From the boar’s head mounted on a wall to the wood-carved pigs on a ledge, it’s clear that Cure is serious about pork. The chef, Justin Severino, works with nearby farms to create a daily changing meat-centric menu. Charcuterie plates venture far beyond your typical prosciutto trio; instead, you might find nduja — a creamy Calabrian spreadable sausage — along with smoky duck speck and salami cured in Fernet and olive oil. Just as delightful are fresh pastas like a gentle gnudi made with squid ink and powdered leek tops, swimming in a lamb heart Bolognese with a pillow of smoked goat cheese and mint on top. Dinner for two is about $120.
8. Movie Madness | 9 p.m.
A quirky lineup of films is shown at the single-screen Row House Cinema while brews from Pittsburgh and beyond are stocked at the adjoining Atlas Bottle Works, a beer shop featuring over 500 selections that you can buy and bring into the theater. Recent screenings have ranged from a Mel Brooks retrospective to “Breakin’ 2: Electric Boogaloo” and singalong screenings of “Chicago” and the “South Park” movie.
9. French Kiss | 9 a.m.
There are just four seats and a few simple display cases at La Gourmandine, but the fragrant smells emanating from the shop reliably usher in a crowd of regulars that often snakes out the front door. There’s good reason: The husband-and-wife team Fabien and Lisanne Moreau turn out pastries that could easily draw a line in Le Marais. A soft whole apricot sits amid flaky crust and cream in the aprocotine ($1.65). The light and airy chouquettes (35 cents) are delicate spheres dusted with coarse sugar, like the tastiest doughnut holes ever made. With sweet-and-savory pain au raisin ($2.20) and even fruit-and-cream stuffed macarons ($4), you’ll be spoiled for choice — and will probably spoil your lunch.

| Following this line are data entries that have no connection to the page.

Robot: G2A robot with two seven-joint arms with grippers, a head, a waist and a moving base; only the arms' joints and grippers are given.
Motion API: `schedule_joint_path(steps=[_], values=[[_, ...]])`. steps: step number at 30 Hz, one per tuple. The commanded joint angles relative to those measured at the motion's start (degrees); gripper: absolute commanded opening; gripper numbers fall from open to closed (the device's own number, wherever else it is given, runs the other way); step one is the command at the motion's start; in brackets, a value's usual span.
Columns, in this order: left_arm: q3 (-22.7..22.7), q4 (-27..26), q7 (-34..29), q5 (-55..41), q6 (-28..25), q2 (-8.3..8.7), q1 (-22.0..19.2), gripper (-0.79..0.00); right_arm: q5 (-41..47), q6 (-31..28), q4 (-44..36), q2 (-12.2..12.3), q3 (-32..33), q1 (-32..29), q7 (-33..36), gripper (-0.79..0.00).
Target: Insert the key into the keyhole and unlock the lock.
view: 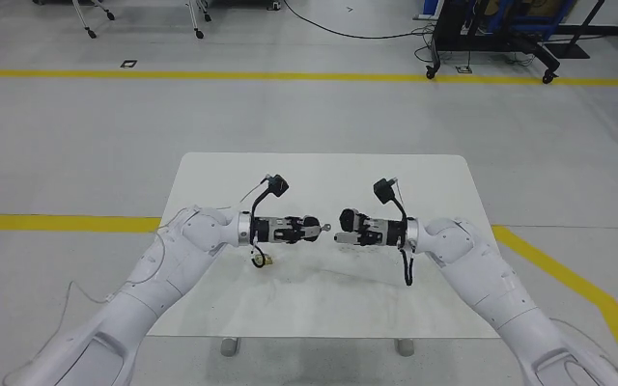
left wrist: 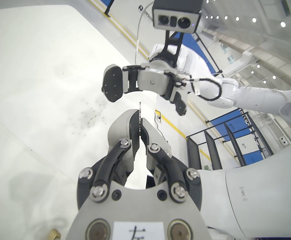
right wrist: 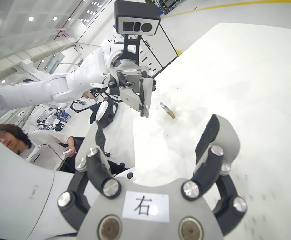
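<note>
Left hand (left wrist: 139, 121) pinches the key (left wrist: 140, 108), right hand (right wrist: 156, 131) spread wide and empty, lock (right wrist: 167, 110) lying on the table (right wrist: 227, 68).

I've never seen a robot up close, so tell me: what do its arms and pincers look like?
Both arms are smooth white shells. The left pincer and right pincer are grey metal with black linkages, silver bolts and ribbed black pads. Each carries a white label, a looped black cable and a boxy camera.
</note>
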Motion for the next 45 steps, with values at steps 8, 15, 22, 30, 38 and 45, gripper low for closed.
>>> schedule_joint_path(steps=[8,15,22,30,38,45], values=[[0.4,0.06,-2.99,-1.42,-0.92,-0.44,-0.11,-0.785,5.47,3.22,-2.19,0.75,-0.28,-0.89,8.13,-0.514],[0.86,0.5,-5.45,-2.91,-1.4,-0.88,-0.55,-0.785,6.87,2.98,-1.17,0.37,-1.52,-0.05,8.88,-0.579],[1.37,0.51,-5.95,-3.38,-1.43,-1.09,-0.77,-0.785,7.3,2.79,-0.49,0.06,-2.36,0.56,8.8,-0.683],[1.85,0.64,-5.73,-3.17,-1.65,-1.12,-1.02,-0.785,7.31,2.43,-0.2,-0.04,-2.7,0.62,8.66,-0.785],[1.78,1.07,-5.26,-3.86,-2.12,-1.08,-1.02,-0.785,7.94,1.63,0.18,0.06,-2.58,0.2,8.69,-0.785],[1.23,1.65,-4.51,-4.93,-2.87,-0.79,-1.28,0.0,8.38,0.89,0.24,0.22,-2.02,0.18,8.39,-0.785]])
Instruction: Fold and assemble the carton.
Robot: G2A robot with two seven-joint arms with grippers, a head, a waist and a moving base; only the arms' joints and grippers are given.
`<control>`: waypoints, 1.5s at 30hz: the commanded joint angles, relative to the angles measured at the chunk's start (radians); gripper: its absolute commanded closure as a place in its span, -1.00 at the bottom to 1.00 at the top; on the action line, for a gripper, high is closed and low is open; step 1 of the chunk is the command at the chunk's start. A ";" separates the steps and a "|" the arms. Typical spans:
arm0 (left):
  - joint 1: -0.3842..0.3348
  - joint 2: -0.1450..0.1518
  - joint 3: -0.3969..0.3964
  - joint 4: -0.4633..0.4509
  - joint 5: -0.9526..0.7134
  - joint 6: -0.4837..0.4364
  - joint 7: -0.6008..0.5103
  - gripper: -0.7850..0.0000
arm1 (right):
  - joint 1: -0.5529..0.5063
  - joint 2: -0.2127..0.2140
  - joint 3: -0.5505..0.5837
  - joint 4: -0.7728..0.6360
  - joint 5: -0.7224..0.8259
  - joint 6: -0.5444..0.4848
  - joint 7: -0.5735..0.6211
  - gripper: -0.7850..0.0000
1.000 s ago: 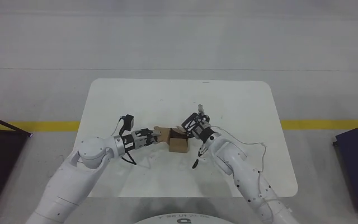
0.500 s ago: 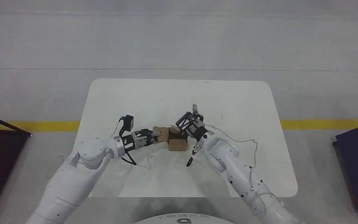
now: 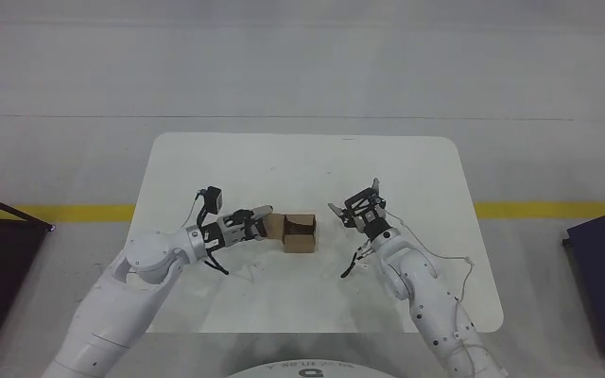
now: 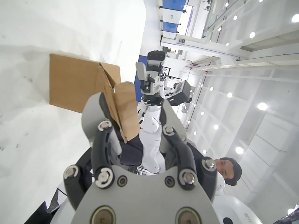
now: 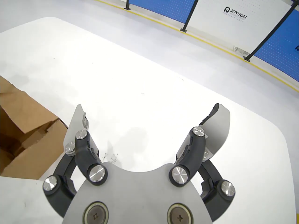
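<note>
- A small brown cardboard carton (image 3: 301, 234) sits near the middle of the tabletop, its dark inside showing at an unclosed side.
- One loose brown cardboard flap (image 4: 126, 110) sticks out from the carton's left side.
- The left gripper (image 3: 256, 224) is just left of the carton. Its fingers are spread apart with the flap between them; the flap lies against one finger, and the other finger stands clear of it.
- The right gripper (image 3: 355, 200) is to the right of the carton, apart from it. Its fingers are released and spread wide, grasping nothing.
- The white tabletop (image 3: 406, 170) has rounded corners.
- A yellow line (image 3: 529, 209) runs across the grey floor.
</note>
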 commanded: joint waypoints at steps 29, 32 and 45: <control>-0.106 -0.016 0.121 0.142 0.138 0.073 -0.045 -1.00 | 0.067 -0.032 -0.120 0.078 -0.054 0.016 0.013 -1.00; -0.121 -0.018 0.139 0.138 0.161 0.076 -0.048 -1.00 | 0.068 -0.034 -0.124 0.079 -0.057 0.014 0.011 -1.00; -0.104 -0.024 0.101 0.191 0.037 0.055 -0.001 -1.00 | 0.057 -0.038 -0.107 0.042 -0.042 0.039 -0.013 -1.00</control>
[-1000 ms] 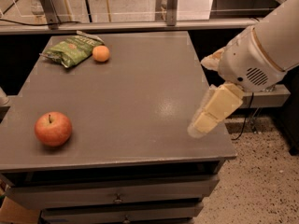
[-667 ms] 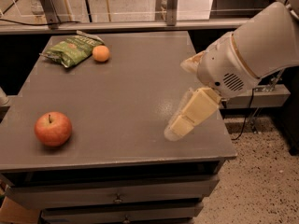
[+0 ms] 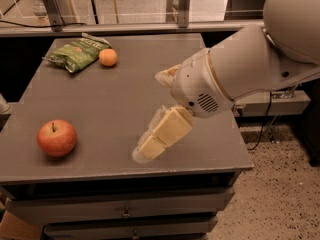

10. Wonder Wheels | 12 p.m.
What’s a self-proclaimed “bike hoarder” to do when his overflowing collection gets too large for any abode? If you’re Craig Morrow, you fill part of an industrial park with your assemblage and bill it as the world’s largest bicycle museum. Navigate through the working repair shop and up the stairs to the museum portion of Bicycle Heaven where a packed-to-the-brim space features a sprawling exhibition with thousands of vintage bikes. There’s everything from a rare Beatles “Yellow Submarine” bike to a colossal 1863 boneshaker. The handwritten, oft-misspelled Post-it Notes offering explanations of each bike’s provenance only add to the charm.
11. Iron Allure | 2.p.m.
Head out on two wheels (try Golden Triangle Bike Rental; from $8 per hour) or two feet to explore Pittsburgh’s expansive networks of urban trails. Among the best is the South Side section of the Three Rivers Heritage Trail. As it cuts through South Shore Riverfront Park, the trail is lined with industrial relics like a giant slag pot once used for collecting molten metal, plus “The Workers” — two 20-foot-tall figures made out of original girders from the nearby Hot Metal Bridge. If that has you hankering for a closer look at Pittsburgh’s industrial era, venture farther afield to Carrie Furnaces, rare remaining examples of pre-World War II iron-making technology that tower over the Pittsburgh landscape. The Rivers of Steel National Heritage Area runs periodic tours of the facility from May to October ($19.15), taking in the furnaces themselves as well as a 45-foot deer sculpture enterprising artists constructed out of materials found here.
If You Go
The first of a slew of new boutique hotels planned for Pittsburgh over the next few years, Downtown’s chic Hotel Monaco (620 William Penn Place; 412-471-1170; monaco-pittsburgh.com; from $251) has a yoga mat in every room and New American fare at the on-site Commoner restaurant.
Hotel Indigo Pittsburgh East Liberty (123 North Highland Avenue; 412-665-0555; ihg.com; from $181) is set to debut later this summer. The 135-room facility is near many of the city’s hip new restaurants and nightspots in the East Liberty neighborhood, where it will soon be joined be the city’s first Ace Hotel (120 South Whitfield Street, acehotel.com), slated to open in a former YMCA building later this year.